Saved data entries
================

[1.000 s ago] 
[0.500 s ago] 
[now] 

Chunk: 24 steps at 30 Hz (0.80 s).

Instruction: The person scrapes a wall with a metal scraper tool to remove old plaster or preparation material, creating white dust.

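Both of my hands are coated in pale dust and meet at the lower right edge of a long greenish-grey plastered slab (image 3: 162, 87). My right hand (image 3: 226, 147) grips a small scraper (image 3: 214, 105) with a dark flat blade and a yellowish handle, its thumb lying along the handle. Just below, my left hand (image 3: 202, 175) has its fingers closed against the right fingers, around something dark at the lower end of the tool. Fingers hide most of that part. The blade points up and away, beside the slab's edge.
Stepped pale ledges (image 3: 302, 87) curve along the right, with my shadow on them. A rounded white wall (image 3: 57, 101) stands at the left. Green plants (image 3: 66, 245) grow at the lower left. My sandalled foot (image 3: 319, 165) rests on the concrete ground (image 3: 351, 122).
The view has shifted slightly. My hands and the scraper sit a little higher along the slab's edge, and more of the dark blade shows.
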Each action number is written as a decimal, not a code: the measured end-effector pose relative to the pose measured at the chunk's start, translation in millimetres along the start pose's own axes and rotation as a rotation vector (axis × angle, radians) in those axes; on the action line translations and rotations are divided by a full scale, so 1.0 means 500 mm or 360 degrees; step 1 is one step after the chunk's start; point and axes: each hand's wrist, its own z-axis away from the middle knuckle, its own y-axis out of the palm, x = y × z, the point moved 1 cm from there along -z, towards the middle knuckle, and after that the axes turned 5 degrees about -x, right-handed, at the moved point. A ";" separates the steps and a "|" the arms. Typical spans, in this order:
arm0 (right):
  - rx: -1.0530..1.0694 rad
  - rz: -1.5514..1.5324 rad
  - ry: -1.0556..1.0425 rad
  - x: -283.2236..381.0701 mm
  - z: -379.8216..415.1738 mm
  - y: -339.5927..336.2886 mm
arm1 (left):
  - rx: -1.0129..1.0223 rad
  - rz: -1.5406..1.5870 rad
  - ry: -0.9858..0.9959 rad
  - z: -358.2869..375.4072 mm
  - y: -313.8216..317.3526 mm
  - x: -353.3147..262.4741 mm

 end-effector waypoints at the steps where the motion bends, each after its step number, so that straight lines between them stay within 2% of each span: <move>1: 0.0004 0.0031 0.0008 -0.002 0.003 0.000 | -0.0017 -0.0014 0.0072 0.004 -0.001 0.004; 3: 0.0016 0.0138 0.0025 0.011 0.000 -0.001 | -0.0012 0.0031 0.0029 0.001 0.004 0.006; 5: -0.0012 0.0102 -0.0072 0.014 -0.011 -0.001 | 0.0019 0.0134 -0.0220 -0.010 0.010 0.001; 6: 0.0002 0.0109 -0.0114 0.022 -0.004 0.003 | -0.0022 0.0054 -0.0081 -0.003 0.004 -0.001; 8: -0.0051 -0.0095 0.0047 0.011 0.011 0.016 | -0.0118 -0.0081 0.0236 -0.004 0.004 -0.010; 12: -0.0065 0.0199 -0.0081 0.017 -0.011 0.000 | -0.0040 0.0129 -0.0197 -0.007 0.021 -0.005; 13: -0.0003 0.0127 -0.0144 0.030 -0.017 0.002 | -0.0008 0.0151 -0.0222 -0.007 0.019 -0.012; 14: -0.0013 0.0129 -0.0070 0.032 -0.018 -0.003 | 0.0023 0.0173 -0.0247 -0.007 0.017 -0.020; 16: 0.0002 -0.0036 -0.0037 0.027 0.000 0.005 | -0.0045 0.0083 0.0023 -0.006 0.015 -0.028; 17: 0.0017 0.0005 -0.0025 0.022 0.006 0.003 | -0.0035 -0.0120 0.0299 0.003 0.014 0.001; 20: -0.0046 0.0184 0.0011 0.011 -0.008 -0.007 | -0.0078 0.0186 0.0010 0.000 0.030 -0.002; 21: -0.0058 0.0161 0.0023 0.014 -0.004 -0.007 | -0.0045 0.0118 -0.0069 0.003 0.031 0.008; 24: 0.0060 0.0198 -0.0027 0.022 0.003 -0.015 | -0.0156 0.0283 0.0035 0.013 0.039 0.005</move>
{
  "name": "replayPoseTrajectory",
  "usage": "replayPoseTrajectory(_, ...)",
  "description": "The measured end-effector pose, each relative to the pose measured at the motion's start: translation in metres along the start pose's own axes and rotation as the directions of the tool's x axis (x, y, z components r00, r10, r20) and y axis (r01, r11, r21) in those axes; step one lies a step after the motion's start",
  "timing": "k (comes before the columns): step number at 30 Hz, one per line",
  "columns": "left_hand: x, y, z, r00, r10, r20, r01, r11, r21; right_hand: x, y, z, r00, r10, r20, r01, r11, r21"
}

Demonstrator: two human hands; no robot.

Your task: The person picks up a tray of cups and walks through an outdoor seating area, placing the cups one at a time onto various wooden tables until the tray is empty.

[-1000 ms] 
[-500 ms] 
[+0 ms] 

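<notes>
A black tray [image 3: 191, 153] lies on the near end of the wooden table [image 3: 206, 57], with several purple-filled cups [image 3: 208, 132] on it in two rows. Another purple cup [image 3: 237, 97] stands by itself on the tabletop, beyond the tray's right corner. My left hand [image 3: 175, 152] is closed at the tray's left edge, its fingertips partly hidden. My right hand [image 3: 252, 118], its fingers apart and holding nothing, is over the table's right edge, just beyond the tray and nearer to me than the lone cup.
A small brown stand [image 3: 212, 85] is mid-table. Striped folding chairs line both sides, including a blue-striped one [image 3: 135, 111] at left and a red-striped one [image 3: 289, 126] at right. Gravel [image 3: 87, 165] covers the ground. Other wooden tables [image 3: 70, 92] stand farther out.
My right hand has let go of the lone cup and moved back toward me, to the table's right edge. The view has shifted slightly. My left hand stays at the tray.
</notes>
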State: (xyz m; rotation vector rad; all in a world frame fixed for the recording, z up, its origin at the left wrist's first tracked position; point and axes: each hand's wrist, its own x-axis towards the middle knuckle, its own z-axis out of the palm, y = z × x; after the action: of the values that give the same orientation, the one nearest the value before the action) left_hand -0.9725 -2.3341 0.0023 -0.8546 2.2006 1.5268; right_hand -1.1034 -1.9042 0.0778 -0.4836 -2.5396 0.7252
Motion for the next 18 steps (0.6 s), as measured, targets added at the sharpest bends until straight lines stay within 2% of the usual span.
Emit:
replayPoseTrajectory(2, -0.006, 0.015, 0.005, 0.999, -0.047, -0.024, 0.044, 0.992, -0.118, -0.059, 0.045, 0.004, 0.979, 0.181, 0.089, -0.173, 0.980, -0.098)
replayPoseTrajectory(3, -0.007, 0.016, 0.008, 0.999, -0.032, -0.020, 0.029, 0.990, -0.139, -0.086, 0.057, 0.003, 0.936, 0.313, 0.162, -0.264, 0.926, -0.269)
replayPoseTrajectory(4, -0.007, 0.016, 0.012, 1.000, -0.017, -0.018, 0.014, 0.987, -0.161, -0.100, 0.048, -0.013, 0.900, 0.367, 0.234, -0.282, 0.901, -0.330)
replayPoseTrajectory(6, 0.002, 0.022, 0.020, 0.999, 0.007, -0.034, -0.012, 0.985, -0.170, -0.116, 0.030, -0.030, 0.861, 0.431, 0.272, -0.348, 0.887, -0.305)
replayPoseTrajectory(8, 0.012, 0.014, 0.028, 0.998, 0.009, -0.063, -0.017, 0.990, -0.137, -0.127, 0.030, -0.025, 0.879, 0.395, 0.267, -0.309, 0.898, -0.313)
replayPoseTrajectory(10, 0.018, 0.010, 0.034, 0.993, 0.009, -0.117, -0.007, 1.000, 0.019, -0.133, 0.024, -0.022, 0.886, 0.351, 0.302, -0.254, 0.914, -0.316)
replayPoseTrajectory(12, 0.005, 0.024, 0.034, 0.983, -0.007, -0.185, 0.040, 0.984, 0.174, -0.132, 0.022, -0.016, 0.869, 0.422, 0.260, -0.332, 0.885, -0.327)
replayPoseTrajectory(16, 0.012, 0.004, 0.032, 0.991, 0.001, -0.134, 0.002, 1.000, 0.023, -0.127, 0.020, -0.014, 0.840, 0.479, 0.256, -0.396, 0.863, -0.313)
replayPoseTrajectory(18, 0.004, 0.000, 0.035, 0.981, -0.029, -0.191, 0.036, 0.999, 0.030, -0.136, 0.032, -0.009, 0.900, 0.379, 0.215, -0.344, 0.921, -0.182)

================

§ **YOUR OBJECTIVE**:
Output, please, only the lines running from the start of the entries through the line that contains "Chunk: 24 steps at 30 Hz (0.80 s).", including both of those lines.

§ **TASK SOLUTION**:
[1.000 s ago] 
[0.500 s ago] 
[now] 

Chunk: 24 steps at 30 Hz (0.80 s).

That concludes the response.